== Segment start ==

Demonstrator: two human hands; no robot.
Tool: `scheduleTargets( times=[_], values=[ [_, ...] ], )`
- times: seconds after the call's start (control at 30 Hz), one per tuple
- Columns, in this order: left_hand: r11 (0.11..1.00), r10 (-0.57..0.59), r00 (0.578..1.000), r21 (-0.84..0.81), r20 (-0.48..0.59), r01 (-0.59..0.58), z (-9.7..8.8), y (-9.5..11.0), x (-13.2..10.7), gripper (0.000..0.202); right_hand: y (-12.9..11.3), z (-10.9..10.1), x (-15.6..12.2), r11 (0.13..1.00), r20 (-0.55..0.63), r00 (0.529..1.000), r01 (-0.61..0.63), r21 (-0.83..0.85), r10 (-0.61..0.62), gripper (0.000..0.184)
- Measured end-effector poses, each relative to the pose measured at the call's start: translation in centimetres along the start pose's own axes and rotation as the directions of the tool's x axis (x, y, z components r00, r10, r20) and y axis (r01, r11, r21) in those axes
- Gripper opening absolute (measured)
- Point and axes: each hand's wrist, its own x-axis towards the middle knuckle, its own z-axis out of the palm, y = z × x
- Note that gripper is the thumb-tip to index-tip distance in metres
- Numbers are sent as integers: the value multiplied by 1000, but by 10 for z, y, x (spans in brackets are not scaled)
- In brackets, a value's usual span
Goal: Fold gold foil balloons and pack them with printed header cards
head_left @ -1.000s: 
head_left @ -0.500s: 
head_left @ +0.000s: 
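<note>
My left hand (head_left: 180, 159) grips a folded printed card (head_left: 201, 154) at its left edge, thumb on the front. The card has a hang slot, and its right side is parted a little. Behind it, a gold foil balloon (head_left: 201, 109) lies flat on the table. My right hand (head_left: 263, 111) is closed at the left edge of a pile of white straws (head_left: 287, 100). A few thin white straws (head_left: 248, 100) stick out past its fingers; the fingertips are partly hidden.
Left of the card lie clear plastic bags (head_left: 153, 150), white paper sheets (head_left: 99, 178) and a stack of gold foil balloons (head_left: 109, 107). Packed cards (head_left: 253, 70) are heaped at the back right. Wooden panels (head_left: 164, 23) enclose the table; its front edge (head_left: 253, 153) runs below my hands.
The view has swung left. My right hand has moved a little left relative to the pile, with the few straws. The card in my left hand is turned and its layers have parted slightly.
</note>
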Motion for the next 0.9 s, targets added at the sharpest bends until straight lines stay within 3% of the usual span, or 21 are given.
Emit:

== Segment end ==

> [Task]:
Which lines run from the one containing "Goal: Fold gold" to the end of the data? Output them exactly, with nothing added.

> [Result]:
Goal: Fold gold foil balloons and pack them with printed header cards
head_left @ -1.000s: 
head_left @ -0.500s: 
head_left @ +0.000s: 
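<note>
My left hand (head_left: 180, 159) grips a folded printed card (head_left: 201, 154) at its left edge, thumb on the front. The card has a hang slot, and its right side is parted a little. Behind it, a gold foil balloon (head_left: 201, 109) lies flat on the table. My right hand (head_left: 263, 111) is closed at the left edge of a pile of white straws (head_left: 287, 100). A few thin white straws (head_left: 248, 100) stick out past its fingers; the fingertips are partly hidden.
Left of the card lie clear plastic bags (head_left: 153, 150), white paper sheets (head_left: 99, 178) and a stack of gold foil balloons (head_left: 109, 107). Packed cards (head_left: 253, 70) are heaped at the back right. Wooden panels (head_left: 164, 23) enclose the table; its front edge (head_left: 253, 153) runs below my hands.
The view has swung left. My right hand has moved a little left relative to the pile, with the few straws. The card in my left hand is turned and its layers have parted slightly.
</note>
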Motion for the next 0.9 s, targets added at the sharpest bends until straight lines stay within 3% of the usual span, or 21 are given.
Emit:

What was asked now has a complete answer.